Et voilà, your SmallCrush battery output is dumped to stdout. You need only to tweak the C code shim and recompile if you want to run the more intensive Crush or BigCrush suites. Similarly, you can dump generator output to stdout with console.log() if you want to reassure yourself that the generator is running correctly.

Fin

So: the Javascript ISAAC PRNG indeed passes TestU01. Nice! It was satisfying enough to get this hacky sequence of steps to actually run, but it was even better to see the tests actually pass, as I’d both hoped and expected.

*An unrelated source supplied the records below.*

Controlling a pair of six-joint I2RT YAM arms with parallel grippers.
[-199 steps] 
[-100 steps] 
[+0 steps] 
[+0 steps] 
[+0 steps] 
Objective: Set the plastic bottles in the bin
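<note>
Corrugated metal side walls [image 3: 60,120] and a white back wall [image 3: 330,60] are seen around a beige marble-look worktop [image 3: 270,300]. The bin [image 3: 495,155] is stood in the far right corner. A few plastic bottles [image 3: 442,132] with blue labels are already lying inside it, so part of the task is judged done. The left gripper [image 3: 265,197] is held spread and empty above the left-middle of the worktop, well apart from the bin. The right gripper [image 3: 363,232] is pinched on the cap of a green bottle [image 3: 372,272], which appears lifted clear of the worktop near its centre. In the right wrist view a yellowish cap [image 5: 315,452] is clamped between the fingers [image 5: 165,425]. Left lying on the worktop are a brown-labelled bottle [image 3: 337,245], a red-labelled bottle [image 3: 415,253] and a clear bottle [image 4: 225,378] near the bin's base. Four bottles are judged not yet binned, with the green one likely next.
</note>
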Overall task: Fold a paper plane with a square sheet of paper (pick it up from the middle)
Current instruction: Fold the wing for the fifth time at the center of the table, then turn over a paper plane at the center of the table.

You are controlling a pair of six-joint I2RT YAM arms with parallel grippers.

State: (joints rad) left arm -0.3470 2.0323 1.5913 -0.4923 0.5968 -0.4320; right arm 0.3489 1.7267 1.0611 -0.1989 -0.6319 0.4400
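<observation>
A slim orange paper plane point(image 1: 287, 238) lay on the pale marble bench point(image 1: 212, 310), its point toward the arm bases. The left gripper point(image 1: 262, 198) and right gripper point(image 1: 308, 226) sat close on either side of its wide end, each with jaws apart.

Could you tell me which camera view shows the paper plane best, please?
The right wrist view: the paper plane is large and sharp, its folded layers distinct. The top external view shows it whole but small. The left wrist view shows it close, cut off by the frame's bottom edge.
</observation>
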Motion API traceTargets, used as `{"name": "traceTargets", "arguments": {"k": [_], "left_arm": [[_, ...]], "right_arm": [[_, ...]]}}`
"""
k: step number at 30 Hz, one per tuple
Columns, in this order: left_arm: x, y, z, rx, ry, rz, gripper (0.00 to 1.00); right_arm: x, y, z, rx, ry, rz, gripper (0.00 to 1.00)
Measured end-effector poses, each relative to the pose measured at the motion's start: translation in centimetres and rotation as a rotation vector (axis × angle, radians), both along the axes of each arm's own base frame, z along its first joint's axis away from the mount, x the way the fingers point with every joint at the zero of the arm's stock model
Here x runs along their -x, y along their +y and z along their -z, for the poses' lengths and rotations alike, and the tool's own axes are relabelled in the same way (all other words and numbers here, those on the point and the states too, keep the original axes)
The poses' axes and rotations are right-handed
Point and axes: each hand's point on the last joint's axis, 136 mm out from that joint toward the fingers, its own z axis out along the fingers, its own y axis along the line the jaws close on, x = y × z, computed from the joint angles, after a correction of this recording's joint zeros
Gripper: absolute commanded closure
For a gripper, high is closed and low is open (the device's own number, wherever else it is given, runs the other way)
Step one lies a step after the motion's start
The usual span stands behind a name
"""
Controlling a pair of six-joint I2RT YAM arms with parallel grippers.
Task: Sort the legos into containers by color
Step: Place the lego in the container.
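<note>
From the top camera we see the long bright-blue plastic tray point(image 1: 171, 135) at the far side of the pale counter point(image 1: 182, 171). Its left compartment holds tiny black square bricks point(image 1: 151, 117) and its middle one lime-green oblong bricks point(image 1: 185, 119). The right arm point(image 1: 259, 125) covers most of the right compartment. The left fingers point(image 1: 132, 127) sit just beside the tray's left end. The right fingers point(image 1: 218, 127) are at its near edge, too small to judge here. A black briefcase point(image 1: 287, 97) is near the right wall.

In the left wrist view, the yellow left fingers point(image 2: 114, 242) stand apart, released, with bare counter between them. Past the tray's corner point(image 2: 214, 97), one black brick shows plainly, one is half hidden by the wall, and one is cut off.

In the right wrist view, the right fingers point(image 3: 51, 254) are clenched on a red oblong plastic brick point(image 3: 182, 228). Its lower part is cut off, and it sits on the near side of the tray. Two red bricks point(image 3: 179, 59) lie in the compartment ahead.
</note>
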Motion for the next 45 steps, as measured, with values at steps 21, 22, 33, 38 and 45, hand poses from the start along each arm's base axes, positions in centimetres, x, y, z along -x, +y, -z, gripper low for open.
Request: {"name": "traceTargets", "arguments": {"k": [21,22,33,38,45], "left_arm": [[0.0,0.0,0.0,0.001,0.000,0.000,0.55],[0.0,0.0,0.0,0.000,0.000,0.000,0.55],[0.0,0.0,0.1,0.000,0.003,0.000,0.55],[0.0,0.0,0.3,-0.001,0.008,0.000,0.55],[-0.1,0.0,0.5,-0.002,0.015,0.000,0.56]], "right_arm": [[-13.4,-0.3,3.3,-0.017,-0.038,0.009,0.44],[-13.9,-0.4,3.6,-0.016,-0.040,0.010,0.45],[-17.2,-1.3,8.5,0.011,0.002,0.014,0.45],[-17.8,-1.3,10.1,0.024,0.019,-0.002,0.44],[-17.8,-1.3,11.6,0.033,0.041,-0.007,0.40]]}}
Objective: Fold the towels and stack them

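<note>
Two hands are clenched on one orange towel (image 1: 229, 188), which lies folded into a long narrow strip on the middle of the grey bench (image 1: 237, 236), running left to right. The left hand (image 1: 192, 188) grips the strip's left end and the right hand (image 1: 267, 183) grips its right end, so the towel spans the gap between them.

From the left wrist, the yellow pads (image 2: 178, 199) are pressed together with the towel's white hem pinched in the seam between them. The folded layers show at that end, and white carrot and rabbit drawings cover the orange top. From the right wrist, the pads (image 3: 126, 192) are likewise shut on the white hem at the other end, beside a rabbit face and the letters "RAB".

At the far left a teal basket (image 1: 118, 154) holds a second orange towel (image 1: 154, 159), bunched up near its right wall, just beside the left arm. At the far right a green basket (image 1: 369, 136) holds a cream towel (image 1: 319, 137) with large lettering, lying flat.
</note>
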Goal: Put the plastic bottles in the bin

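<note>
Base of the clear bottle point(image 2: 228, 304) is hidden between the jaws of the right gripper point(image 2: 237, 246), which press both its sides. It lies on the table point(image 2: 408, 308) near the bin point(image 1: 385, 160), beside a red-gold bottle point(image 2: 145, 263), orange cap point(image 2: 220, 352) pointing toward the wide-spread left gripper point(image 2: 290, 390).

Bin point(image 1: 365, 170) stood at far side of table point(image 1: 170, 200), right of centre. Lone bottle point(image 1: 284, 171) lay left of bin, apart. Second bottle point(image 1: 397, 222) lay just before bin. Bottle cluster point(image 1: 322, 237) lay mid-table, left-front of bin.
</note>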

I did a few extra things to convince myself that ISAAC was really passing the tests as it seemed to be doing. I ran TestU01 on a cheap little xorshift generator (which failed several tests) and also did some ad-hoc analysis of values that I had ISAAC log to stdout. And, I even looked at the code, and compared it with a reference implementation by eye. At this point, I’m convinced it operates as advertised, and I feel very comfortable using it in my application.